Probabilistic Multi-Robot Gas Source Localization with Uncalibrated Sensors: A Distributed Estimation Approach
Robotics
Summary
The authors address the problem of locating a source using multiple robots that have different, uncalibrated sensors, which usually makes combining data hard. They propose a method where each robot makes its own estimate based on a measurement feature that ignores differences in sensor behavior, and then these estimates are combined to get a reliable group result. To make searching more efficient, the authors also design a strategy that guides the robots to explore useful areas without overlapping too much. Their simulations show their method works better than traditional ways, even with varied sensor quality.
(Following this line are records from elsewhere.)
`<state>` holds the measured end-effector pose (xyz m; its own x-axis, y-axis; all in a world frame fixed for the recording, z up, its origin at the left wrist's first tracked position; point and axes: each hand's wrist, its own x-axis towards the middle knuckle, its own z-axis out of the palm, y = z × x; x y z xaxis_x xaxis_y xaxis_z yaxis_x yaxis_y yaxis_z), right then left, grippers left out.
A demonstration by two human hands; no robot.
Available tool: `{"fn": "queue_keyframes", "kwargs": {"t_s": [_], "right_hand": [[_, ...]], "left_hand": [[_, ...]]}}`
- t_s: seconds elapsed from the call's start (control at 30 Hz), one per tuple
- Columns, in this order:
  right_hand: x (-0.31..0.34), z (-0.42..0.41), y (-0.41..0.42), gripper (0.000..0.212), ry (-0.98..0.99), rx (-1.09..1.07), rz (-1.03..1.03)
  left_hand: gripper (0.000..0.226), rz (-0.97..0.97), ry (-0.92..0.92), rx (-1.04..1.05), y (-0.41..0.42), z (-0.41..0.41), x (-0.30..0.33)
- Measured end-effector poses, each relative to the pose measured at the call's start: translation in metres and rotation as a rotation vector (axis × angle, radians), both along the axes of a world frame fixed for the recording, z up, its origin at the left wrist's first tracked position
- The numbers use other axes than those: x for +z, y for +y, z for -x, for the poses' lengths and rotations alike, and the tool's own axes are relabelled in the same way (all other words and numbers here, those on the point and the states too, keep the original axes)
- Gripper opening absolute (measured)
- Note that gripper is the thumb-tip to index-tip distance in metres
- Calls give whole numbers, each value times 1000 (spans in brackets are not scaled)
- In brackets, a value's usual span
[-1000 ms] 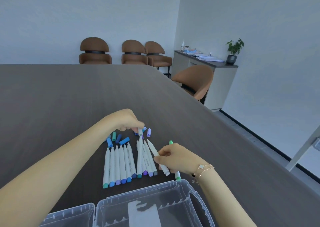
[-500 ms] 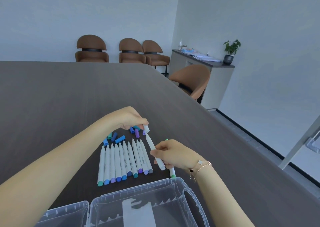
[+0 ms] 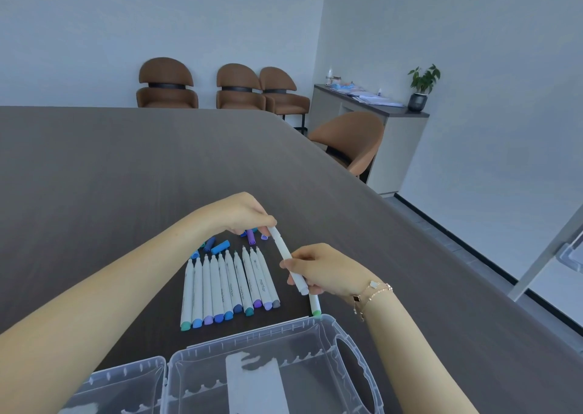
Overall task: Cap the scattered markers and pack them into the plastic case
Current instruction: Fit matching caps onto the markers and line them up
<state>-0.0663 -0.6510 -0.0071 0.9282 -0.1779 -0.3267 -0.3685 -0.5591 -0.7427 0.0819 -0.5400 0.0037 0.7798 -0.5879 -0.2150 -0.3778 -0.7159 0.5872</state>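
My right hand (image 3: 318, 270) grips a white marker (image 3: 285, 254) around its lower half, tip pointing up and left. My left hand (image 3: 243, 213) pinches a white cap (image 3: 273, 231) that sits on the marker's upper end. Several uncapped white markers (image 3: 227, 287) with coloured ends lie side by side on the dark table (image 3: 110, 177). Loose blue and purple caps (image 3: 220, 246) lie just beyond them, partly hidden by my left hand. A green-ended marker (image 3: 315, 305) lies under my right hand. The clear plastic case (image 3: 344, 344) stands open at the near edge.
Brown chairs (image 3: 167, 87) line the far wall, and another chair (image 3: 350, 139) stands at the table's right edge. A cabinet (image 3: 378, 111) with papers and a potted plant (image 3: 421, 87) stands at the right wall. The table's edge runs diagonally to my right.
My left hand picked a white cap from the pile and brought it onto the tip of the marker, which my right hand lifted off the table.
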Motion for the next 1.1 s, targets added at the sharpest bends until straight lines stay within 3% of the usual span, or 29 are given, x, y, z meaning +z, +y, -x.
{"fn": "queue_keyframes", "kwargs": {"t_s": [0.23, 0.53, 0.63, 0.77, 0.97, 1.1], "right_hand": [[4, -1, 3, 27, -16, -142, -178], [-3, -5, 8, 25, 50, -194, -120], [-14, -7, 6, 25, 49, -186, 9], [-25, -6, 6, 24, -9, -203, 226], [-28, -6, 17, 30, -87, -193, 404], [-29, -9, 26, 30, -185, -178, 415]], "left_hand": [[25, 124, -72, -27, 1, 1, -7], [26, 45, -23, -52, 4, 3, -23], [31, 18, -65, -111, 4, -1, -17], [21, 80, -205, 3, 14, -23, -10], [19, -15, -285, 100, 29, -40, -28], [20, -48, -299, 145, 20, -34, -37]]}}
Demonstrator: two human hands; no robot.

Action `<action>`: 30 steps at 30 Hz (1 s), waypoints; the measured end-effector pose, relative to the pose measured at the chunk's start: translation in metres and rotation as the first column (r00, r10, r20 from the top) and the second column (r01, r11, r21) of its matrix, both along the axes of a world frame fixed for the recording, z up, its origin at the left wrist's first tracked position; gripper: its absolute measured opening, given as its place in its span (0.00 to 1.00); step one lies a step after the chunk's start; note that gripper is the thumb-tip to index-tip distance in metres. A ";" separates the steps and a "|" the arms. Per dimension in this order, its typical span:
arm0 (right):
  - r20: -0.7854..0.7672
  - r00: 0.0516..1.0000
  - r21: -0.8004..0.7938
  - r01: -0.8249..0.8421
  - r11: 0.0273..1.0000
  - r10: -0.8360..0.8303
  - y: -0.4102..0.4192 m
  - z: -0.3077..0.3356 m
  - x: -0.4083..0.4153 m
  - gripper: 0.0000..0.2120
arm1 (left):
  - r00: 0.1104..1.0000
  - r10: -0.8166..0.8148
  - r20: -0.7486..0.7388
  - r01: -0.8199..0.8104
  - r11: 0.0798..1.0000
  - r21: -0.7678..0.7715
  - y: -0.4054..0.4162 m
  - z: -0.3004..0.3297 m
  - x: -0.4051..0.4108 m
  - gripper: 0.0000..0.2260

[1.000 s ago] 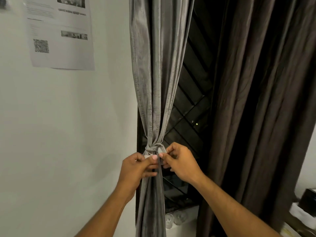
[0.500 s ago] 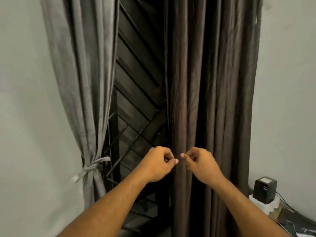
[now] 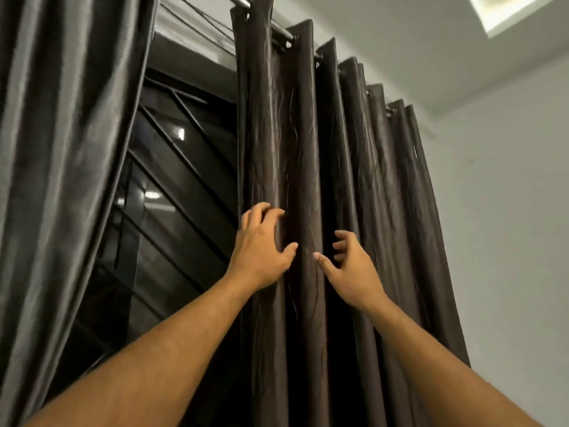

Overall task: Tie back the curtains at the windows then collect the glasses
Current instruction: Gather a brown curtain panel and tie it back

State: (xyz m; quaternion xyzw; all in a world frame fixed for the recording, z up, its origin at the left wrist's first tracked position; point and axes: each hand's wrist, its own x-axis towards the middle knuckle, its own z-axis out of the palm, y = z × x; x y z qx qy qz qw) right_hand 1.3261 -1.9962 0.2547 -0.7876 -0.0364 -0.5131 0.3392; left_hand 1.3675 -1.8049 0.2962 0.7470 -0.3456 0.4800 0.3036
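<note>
Curtain panels hang at both sides of a dark window [image 3: 172,186]. At the right, the dark brown curtain [image 3: 354,149] hangs in deep folds from a metal rod [image 3: 278,29] by its eyelets. At the left, the grey curtain [image 3: 61,149] is pulled aside, and its edge curves away from the glass. Behind the glass are diagonal black bars, and some small lights reflect in it.

Both arms reach up to the brown curtain. The left hand [image 3: 263,245] lies on the left edge of this curtain, fingers spread and a little bent, thumb on a fold; it grasps nothing firmly. The right hand [image 3: 351,266] is just beside it, released, with loosely bent fingers near the next fold and the thumb pointing left. One fold stands between the two hands. A pale wall [image 3: 508,211] is at the right.
</note>
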 end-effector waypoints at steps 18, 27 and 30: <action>0.024 0.963 0.067 -0.271 0.960 0.270 0.046 0.133 0.103 0.24 | 0.998 -0.033 -0.055 0.019 0.974 -0.226 0.013 0.114 0.045 0.23; -0.099 0.923 -0.470 -0.372 0.800 0.371 0.135 0.162 0.083 0.20 | 0.985 -0.171 -0.009 0.144 0.855 -0.497 0.046 0.152 0.049 0.18; 0.155 0.925 -0.343 -0.280 0.897 0.348 0.092 0.152 0.087 0.19 | 1.000 -0.013 -0.013 0.008 0.922 -0.387 0.038 0.150 0.056 0.17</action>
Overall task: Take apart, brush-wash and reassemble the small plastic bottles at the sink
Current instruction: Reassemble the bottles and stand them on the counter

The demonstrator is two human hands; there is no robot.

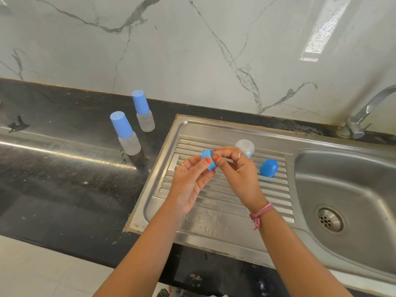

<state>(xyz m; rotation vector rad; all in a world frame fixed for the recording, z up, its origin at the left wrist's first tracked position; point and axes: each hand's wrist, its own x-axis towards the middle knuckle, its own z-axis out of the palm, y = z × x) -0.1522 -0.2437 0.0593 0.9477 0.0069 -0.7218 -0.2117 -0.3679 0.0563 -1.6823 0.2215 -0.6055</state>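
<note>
Over the ribbed steel drainboard point(216, 194), my left hand point(190, 181) pinches a small blue ring-shaped bottle part point(207, 157) between thumb and fingers. My right hand point(235, 168) pinches a small clear piece point(217, 154) at the ring's open end; the piece is mostly hidden by my fingers. A clear bottle body point(245, 147) lies on the drainboard behind my right hand. A loose blue cap point(269, 168) rests to its right. Two assembled bottles with blue caps point(126, 133) point(144, 112) stand upright on the black counter.
The sink basin point(347, 185) with its drain point(330, 218) lies at the right, under a steel tap point(364, 112). Water drops spot the drainboard front and the black counter point(64, 168). A marble wall backs the counter.
</note>
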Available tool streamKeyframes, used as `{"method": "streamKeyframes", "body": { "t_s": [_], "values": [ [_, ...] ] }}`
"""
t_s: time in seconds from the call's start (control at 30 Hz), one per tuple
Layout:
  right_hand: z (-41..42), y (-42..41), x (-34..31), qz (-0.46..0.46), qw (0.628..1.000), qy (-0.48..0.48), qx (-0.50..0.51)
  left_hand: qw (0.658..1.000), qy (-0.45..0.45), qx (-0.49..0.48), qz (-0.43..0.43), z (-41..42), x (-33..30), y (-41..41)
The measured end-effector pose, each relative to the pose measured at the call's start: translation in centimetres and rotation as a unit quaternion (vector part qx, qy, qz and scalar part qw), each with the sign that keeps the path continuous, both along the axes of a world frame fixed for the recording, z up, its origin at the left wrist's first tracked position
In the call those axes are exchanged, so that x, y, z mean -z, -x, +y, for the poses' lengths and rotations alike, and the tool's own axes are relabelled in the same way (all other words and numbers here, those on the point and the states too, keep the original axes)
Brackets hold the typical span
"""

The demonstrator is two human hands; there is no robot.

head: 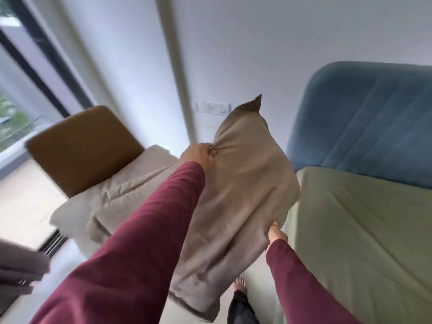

This approach could help other tasks where robots use different types of sensors together.
Authors
Wanting Jin, Marc Zoel Arias Mitjà, Alcherio Martinoli
Abstract
Estimating environmental states with multi-robot systems becomes particularly challenging when robots are equipped with uncalibrated and therefore heterogeneous sensors, whose nonlinear and inconsistent responses prevent reliable information fusion. In this paper, we propose a distributed probabilistic framework for source localization tasks that enables calibration-free estimation in the presence of sensor heterogeneity. The key idea is that each robot independently estimates a local belief using a rank-based feature that captures the relative evolution of observations and is invariant to sensor scaling and nonlinearities. These local beliefs are then fused through a product of experts formulation to obtain a consistent global estimate across the team. To further improve the efficiency of team coordination, we introduce an informative region allocation and path planning strategy that reduces redundant exploration while balancing exploration and exploitation. We validate the proposed framework using high-fidelity simulations with realistic gas sensor models. Results demonstrate that our method significantly outperforms a benchmark method based on standard measurement aggregation, achieving reliable source localization accuracy despite strong sensor heterogeneity. More broadly, this work demonstrates how calibration-free sensing representations can be effectively extended to distributed robotic systems, paving the way for their application to other estimation tasks involving heterogeneous sensors.